Софи пришлось собрать все силы, чтобы встретить испепеляющий взгляд мачехи.

— Гончей тоже было страшно. Разве это плохо — проявить милосердие к тому, кто испугался? — спросила она.

Королева рассмеялась в ответ. Ее смех был безрадостным и сухим, будто долго лежал в пыльной кладовке.

— Милосердие — другое название для слабости. Сохрани волку жизнь — и он отплатит тебе, вырвав у тебя горло. Страх — вот что гарантирует безопасность королевы. Люди подчиняются мне, потому что боятся меня.

— Люди подчинялись моему отцу, потому что любили его.

Слова сами слетели с языка Софи, и она тут же пожалела о сказанном. Мачеха терпеть не могла разговоров о покойном супруге, которого народ действительно боготворил.

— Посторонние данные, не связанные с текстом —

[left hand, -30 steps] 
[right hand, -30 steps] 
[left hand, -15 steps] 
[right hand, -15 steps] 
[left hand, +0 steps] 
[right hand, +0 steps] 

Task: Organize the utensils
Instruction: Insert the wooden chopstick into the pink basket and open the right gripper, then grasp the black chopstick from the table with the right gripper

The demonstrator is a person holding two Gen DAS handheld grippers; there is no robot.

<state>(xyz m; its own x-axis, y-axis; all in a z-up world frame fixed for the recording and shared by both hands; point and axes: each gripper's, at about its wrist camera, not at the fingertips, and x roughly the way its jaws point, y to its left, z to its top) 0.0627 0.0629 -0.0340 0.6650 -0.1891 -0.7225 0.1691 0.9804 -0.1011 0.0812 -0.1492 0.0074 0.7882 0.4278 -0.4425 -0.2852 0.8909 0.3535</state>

— Твой отец мог позволить себе такую роскошь. Он был мужчиной, и его любили уже за это, — резко ответила она. — И никто, даже злейшие враги, никогда не подвергал сомнению его право занимать трон. Мне повезло меньше, я женщина. Та же участь ждет и тебя. Народ должен чувствовать твердую руку, иначе он распустится. Я была регентшей шесть лет, со дня смерти твоего отца. Завтра состоится твоя коронация, и ты взойдешь на трон. Как ты будешь править целой страной, Софи, не умея управлять даже собой?

Не успела принцесса раскрыть рот, как во дворе раздался барабанный бой, мрачный, как на похоронах.

— Ага, капитан гвардии, кажется, взялся за исполнение моего приказа. — Королева распахнула окно и стала смотреть вниз, во двор, через минуту она повернулась к Софи. — Хочешь взглянуть?

Девушка замотала головой. В ее глазах стояли слезы.

— Нет? Так я и думала. Это ведь так тяжело, так больно, да? Но в этом вся суть власти — править тяжело и больно. Приходится принимать непростые решения и выносить жестокие приговоры, чтобы держать подданных в повиновении, а врагов — на почтительном расстоянии. — Королева указала на падчерицу пальцем. — Это из-за тебя сейчас выпорют мальчишку и убьют собак. Если бы ты не отпустила ту трусливую суку, ничего этого не случилось бы. Теперь ты понимаешь, к каким тяжелым последствиям приводят добрые поступки?